**Exercise instructions**: Below are records; extract exactly the lines from the one containing "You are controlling" through the last, both included, and keep the pictures out.

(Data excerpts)
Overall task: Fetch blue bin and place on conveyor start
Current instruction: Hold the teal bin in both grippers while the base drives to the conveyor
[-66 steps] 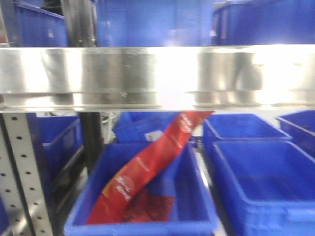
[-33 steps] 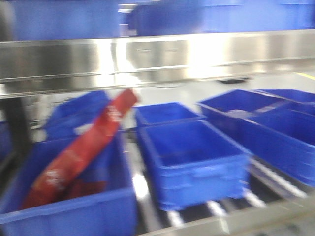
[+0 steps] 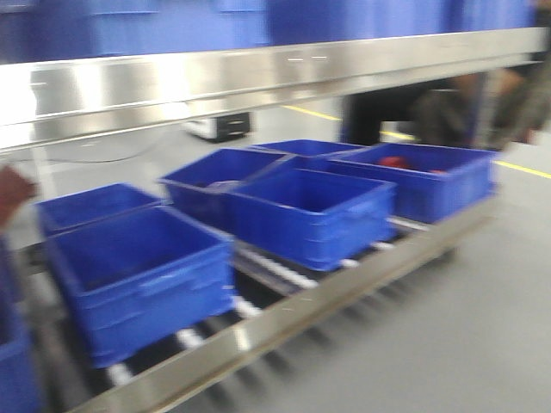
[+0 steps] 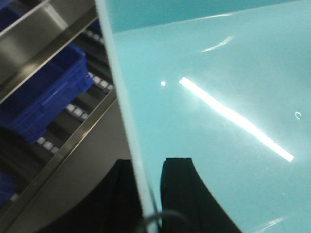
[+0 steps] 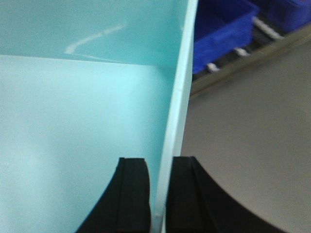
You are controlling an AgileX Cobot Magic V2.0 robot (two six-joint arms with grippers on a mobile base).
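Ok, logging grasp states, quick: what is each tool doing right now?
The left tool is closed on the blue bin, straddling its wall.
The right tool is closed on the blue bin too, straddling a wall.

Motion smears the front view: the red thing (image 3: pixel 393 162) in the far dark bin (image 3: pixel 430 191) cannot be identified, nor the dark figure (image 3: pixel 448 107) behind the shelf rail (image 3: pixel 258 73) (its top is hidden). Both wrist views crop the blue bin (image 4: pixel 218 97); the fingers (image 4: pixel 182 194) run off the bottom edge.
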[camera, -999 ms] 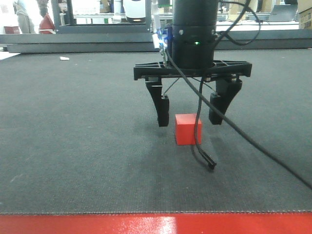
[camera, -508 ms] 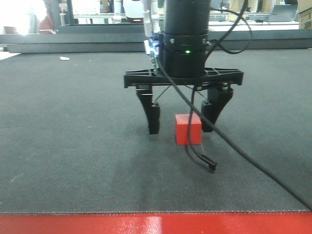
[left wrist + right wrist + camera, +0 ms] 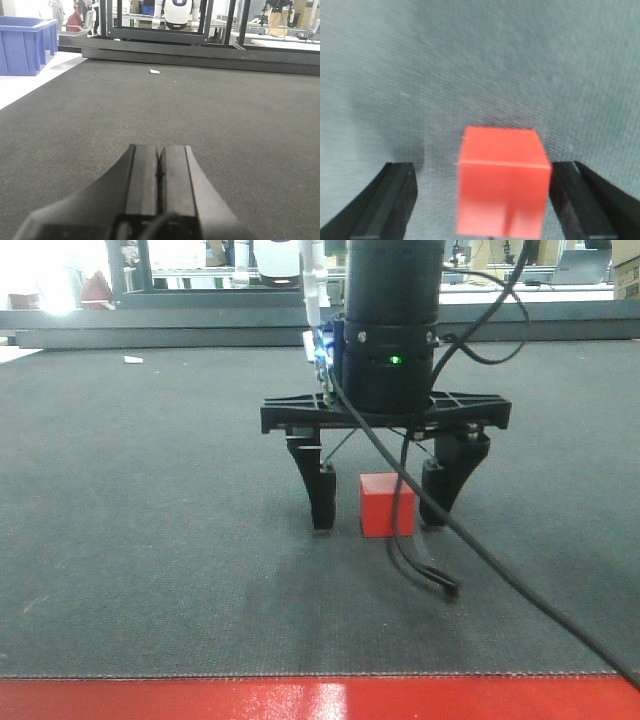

**Reply**:
You are controlling an AgileX Cobot Magic V2.0 robot (two six-joint arms with grippers on a mobile base).
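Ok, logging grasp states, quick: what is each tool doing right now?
The left tool is closed on the blue bin, straddling its wall.
The right tool is closed on the blue bin too, straddling a wall.

Motion smears the front view: the red thing (image 3: pixel 393 162) in the far dark bin (image 3: pixel 430 191) cannot be identified, nor the dark figure (image 3: pixel 448 107) behind the shelf rail (image 3: pixel 258 73) (its top is hidden). Both wrist views crop the blue bin (image 4: pixel 218 97); the fingers (image 4: pixel 182 194) run off the bottom edge.
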[camera, -999 ms] 
[camera, -508 ms] 
[left wrist + right wrist + camera, +0 ms] 

Nothing remains to be done in this exercise.